### PROBLEM DESCRIPTION
Each and every line of the data must appear exactly as given.

### SUPPLIED INFORMATION
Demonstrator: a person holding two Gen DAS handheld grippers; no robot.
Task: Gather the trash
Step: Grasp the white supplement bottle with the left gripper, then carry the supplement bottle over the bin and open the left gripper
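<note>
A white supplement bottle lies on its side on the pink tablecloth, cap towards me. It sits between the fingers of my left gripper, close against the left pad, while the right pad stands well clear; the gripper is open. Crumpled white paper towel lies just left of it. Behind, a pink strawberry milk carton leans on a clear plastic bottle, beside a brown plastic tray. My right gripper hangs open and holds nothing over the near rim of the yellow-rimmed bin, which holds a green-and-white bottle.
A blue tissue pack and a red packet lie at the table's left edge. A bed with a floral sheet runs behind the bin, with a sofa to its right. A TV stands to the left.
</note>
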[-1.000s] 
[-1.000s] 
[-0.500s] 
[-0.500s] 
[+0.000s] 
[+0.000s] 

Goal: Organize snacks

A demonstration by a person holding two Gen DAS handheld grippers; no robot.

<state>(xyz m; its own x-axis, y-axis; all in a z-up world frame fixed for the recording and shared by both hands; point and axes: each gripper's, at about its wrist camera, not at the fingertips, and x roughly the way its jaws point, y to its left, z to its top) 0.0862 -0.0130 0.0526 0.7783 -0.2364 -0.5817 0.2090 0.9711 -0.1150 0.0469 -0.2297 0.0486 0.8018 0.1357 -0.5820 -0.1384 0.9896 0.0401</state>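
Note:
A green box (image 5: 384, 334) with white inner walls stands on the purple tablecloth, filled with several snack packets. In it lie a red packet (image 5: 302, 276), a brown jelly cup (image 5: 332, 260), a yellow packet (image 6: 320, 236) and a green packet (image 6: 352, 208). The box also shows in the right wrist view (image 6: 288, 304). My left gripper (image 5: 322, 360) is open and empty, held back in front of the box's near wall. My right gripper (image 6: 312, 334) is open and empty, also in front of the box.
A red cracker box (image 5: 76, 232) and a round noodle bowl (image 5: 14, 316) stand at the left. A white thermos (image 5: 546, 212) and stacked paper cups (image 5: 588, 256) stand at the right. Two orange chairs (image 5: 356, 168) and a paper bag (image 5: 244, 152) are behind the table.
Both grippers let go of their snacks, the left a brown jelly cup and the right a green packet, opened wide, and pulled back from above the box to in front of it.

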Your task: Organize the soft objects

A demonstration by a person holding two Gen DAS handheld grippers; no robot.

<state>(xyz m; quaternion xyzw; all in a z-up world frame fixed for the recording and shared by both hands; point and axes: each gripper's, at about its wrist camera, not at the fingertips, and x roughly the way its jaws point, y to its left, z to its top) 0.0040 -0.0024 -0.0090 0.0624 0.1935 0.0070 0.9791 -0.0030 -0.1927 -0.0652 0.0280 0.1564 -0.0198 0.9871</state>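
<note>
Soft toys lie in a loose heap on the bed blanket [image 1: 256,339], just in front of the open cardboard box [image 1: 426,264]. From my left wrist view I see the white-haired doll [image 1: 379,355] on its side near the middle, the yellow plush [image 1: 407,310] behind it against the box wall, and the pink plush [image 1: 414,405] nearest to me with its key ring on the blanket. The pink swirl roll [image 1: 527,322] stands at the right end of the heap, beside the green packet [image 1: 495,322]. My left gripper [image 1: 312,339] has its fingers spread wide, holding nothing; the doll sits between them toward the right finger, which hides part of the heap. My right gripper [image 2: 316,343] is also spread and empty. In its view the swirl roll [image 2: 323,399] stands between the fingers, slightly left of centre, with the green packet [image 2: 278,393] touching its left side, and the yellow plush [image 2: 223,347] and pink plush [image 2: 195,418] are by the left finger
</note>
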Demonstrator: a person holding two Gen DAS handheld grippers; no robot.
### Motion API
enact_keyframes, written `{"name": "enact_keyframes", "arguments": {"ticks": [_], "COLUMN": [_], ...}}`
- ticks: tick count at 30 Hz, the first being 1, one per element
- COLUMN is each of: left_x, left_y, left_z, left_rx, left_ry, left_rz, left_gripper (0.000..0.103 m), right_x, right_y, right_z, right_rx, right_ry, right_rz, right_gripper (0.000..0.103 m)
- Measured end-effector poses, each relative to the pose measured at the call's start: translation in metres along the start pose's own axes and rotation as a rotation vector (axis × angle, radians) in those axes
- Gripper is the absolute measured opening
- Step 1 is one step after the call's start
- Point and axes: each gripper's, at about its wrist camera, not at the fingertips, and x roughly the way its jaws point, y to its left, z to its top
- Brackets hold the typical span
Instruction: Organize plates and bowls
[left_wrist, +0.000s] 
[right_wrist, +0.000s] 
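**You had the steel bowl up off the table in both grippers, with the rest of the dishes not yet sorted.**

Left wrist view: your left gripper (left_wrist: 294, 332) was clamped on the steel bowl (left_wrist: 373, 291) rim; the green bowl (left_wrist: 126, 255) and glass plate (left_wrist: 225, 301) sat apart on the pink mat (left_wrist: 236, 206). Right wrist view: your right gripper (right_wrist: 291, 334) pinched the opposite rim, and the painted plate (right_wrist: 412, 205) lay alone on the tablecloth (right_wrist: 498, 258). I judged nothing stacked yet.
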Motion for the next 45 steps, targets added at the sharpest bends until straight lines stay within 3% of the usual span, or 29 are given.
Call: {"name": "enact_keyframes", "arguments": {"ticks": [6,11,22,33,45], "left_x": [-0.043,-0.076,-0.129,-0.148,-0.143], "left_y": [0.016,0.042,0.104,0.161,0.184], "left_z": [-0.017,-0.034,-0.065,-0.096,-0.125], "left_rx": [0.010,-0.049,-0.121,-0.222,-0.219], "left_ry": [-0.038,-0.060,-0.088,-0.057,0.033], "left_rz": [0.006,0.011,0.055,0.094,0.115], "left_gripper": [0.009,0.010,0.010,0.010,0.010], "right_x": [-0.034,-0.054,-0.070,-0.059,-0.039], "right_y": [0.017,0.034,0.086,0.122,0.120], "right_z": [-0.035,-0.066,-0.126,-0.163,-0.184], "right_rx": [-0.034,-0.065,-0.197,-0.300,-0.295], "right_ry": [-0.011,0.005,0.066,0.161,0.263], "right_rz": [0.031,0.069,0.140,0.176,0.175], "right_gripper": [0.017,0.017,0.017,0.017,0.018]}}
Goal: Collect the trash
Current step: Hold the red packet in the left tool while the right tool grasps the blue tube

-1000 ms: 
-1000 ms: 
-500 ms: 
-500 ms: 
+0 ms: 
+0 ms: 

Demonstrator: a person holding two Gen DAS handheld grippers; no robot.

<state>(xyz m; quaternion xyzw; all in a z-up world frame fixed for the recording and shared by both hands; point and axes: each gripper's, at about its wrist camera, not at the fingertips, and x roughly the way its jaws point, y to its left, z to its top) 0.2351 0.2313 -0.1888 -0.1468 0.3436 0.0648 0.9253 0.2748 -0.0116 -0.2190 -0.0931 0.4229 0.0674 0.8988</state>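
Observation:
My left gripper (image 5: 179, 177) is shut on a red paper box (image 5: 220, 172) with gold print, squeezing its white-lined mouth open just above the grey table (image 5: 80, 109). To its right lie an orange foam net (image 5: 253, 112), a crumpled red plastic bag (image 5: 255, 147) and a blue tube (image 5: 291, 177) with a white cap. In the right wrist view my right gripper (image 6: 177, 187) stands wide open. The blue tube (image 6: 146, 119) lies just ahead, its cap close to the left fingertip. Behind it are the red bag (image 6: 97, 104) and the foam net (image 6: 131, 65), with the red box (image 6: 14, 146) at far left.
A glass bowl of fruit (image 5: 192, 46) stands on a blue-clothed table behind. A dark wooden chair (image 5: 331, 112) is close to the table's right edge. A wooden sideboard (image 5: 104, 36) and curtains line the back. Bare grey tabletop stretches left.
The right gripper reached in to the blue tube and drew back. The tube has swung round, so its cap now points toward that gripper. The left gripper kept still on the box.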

### RESPONSE TO THIS EXERCISE
Demonstrator: a person holding two Gen DAS handheld grippers; no robot.
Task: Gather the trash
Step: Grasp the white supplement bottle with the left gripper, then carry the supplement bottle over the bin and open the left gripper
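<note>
A white supplement bottle lies on its side on the pink tablecloth, cap towards me. It sits between the fingers of my left gripper, close against the left pad, while the right pad stands well clear; the gripper is open. Crumpled white paper towel lies just left of it. Behind, a pink strawberry milk carton leans on a clear plastic bottle, beside a brown plastic tray. My right gripper hangs open and holds nothing over the near rim of the yellow-rimmed bin, which holds a green-and-white bottle.
A blue tissue pack and a red packet lie at the table's left edge. A bed with a floral sheet runs behind the bin, with a sofa to its right. A TV stands to the left.
</note>
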[-1.000s] 
[-1.000s] 
[-0.500s] 
[-0.500s] 
[+0.000s] 
[+0.000s] 

Goal: Organize snacks

A demonstration by a person holding two Gen DAS handheld grippers; no robot.

<state>(xyz m; its own x-axis, y-axis; all in a z-up world frame fixed for the recording and shared by both hands; point and axes: each gripper's, at about its wrist camera, not at the fingertips, and x roughly the way its jaws point, y to its left, z to its top) 0.0862 -0.0130 0.0526 0.7783 -0.2364 -0.5817 0.2090 0.9711 -0.1150 0.0469 -0.2297 0.0486 0.8018 0.1357 -0.5820 -0.1384 0.9896 0.0401</state>
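Note:
A green box (image 5: 384, 334) with white inner walls stands on the purple tablecloth, filled with several snack packets. In it lie a red packet (image 5: 302, 276), a brown jelly cup (image 5: 332, 260), a yellow packet (image 6: 320, 236) and a green packet (image 6: 352, 208). The box also shows in the right wrist view (image 6: 288, 304). My left gripper (image 5: 322, 360) is open and empty, held back in front of the box's near wall. My right gripper (image 6: 312, 334) is open and empty, also in front of the box.
A red cracker box (image 5: 76, 232) and a round noodle bowl (image 5: 14, 316) stand at the left. A white thermos (image 5: 546, 212) and stacked paper cups (image 5: 588, 256) stand at the right. Two orange chairs (image 5: 356, 168) and a paper bag (image 5: 244, 152) are behind the table.
Both grippers let go of their snacks, the left a brown jelly cup and the right a green packet, opened wide, and pulled back from above the box to in front of it.
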
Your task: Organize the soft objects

A demonstration by a person holding two Gen DAS handheld grippers; no robot.

<state>(xyz m; quaternion xyzw; all in a z-up world frame fixed for the recording and shared by both hands; point and axes: each gripper's, at about its wrist camera, not at the fingertips, and x roughly the way its jaws point, y to its left, z to its top) 0.0040 -0.0024 -0.0090 0.0624 0.1935 0.0070 0.9791 -0.0030 -0.1927 -0.0652 0.0280 0.1564 -0.0198 0.9871</state>
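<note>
Soft toys lie in a loose heap on the bed blanket [image 1: 256,339], just in front of the open cardboard box [image 1: 426,264]. From my left wrist view I see the white-haired doll [image 1: 379,355] on its side near the middle, the yellow plush [image 1: 407,310] behind it against the box wall, and the pink plush [image 1: 414,405] nearest to me with its key ring on the blanket. The pink swirl roll [image 1: 527,322] stands at the right end of the heap, beside the green packet [image 1: 495,322]. My left gripper [image 1: 312,339] has its fingers spread wide, holding nothing; the doll sits between them toward the right finger, which hides part of the heap. My right gripper [image 2: 316,343] is also spread and empty. In its view the swirl roll [image 2: 323,399] stands between the fingers, slightly left of centre, with the green packet [image 2: 278,393] touching its left side, and the yellow plush [image 2: 223,347] and pink plush [image 2: 195,418] are by the left finger
</note>
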Demonstrator: a person holding two Gen DAS handheld grippers; no robot.
### Motion API
enact_keyframes, written `{"name": "enact_keyframes", "arguments": {"ticks": [_], "COLUMN": [_], ...}}`
- ticks: tick count at 30 Hz, the first being 1, one per element
- COLUMN is each of: left_x, left_y, left_z, left_rx, left_ry, left_rz, left_gripper (0.000..0.103 m), right_x, right_y, right_z, right_rx, right_ry, right_rz, right_gripper (0.000..0.103 m)
- Measured end-effector poses, each relative to the pose measured at the call's start: translation in metres along the start pose's own axes and rotation as a rotation vector (axis × angle, radians) in those axes
- Gripper is the absolute measured opening
- Step 1 is one step after the call's start
- Point and axes: each gripper's, at about its wrist camera, not at the fingertips, and x roughly the way its jaws point, y to its left, z to its top
- Brackets hold the typical span
Instruction: Organize plates and bowls
[left_wrist, +0.000s] 
[right_wrist, +0.000s] 
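**You had the steel bowl up off the table in both grippers, with the rest of the dishes not yet sorted.**

Left wrist view: your left gripper (left_wrist: 294, 332) was clamped on the steel bowl (left_wrist: 373, 291) rim; the green bowl (left_wrist: 126, 255) and glass plate (left_wrist: 225, 301) sat apart on the pink mat (left_wrist: 236, 206). Right wrist view: your right gripper (right_wrist: 291, 334) pinched the opposite rim, and the painted plate (right_wrist: 412, 205) lay alone on the tablecloth (right_wrist: 498, 258). I judged nothing stacked yet.
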Motion for the next 45 steps, targets added at the sharpest bends until straight lines stay within 3% of the usual span, or 29 are given.
Call: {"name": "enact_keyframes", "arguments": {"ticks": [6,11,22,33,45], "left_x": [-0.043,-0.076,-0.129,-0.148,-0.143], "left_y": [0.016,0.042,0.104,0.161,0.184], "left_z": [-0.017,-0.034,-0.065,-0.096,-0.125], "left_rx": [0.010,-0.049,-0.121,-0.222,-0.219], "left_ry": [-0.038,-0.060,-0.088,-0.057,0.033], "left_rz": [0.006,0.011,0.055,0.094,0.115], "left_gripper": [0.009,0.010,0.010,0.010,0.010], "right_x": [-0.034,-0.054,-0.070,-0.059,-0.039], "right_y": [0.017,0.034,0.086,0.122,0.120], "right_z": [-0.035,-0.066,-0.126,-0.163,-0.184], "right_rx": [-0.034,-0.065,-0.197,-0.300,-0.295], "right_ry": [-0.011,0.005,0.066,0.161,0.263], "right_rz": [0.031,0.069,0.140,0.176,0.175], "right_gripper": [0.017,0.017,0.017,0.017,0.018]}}
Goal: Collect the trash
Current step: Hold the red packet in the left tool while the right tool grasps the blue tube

-1000 ms: 
-1000 ms: 
-500 ms: 
-500 ms: 
+0 ms: 
+0 ms: 

Demonstrator: a person holding two Gen DAS handheld grippers; no robot.

<state>(xyz m; quaternion xyzw; all in a z-up world frame fixed for the recording and shared by both hands; point and axes: each gripper's, at about its wrist camera, not at the fingertips, and x roughly the way its jaws point, y to its left, z to its top) 0.2351 0.2313 -0.1888 -0.1468 0.3436 0.0648 0.9253 0.2748 -0.0116 -0.2190 -0.0931 0.4229 0.0674 0.8988</state>
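Observation:
My left gripper (image 5: 179, 177) is shut on a red paper box (image 5: 220, 172) with gold print, squeezing its white-lined mouth open just above the grey table (image 5: 80, 109). To its right lie an orange foam net (image 5: 253, 112), a crumpled red plastic bag (image 5: 255, 147) and a blue tube (image 5: 291, 177) with a white cap. In the right wrist view my right gripper (image 6: 177, 187) stands wide open. The blue tube (image 6: 146, 119) lies just ahead, its cap close to the left fingertip. Behind it are the red bag (image 6: 97, 104) and the foam net (image 6: 131, 65), with the red box (image 6: 14, 146) at far left.
A glass bowl of fruit (image 5: 192, 46) stands on a blue-clothed table behind. A dark wooden chair (image 5: 331, 112) is close to the table's right edge. A wooden sideboard (image 5: 104, 36) and curtains line the back. Bare grey tabletop stretches left.
The right gripper reached in to the blue tube and drew back. The tube has swung round, so its cap now points toward that gripper. The left gripper kept still on the box.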

The requested output is complete.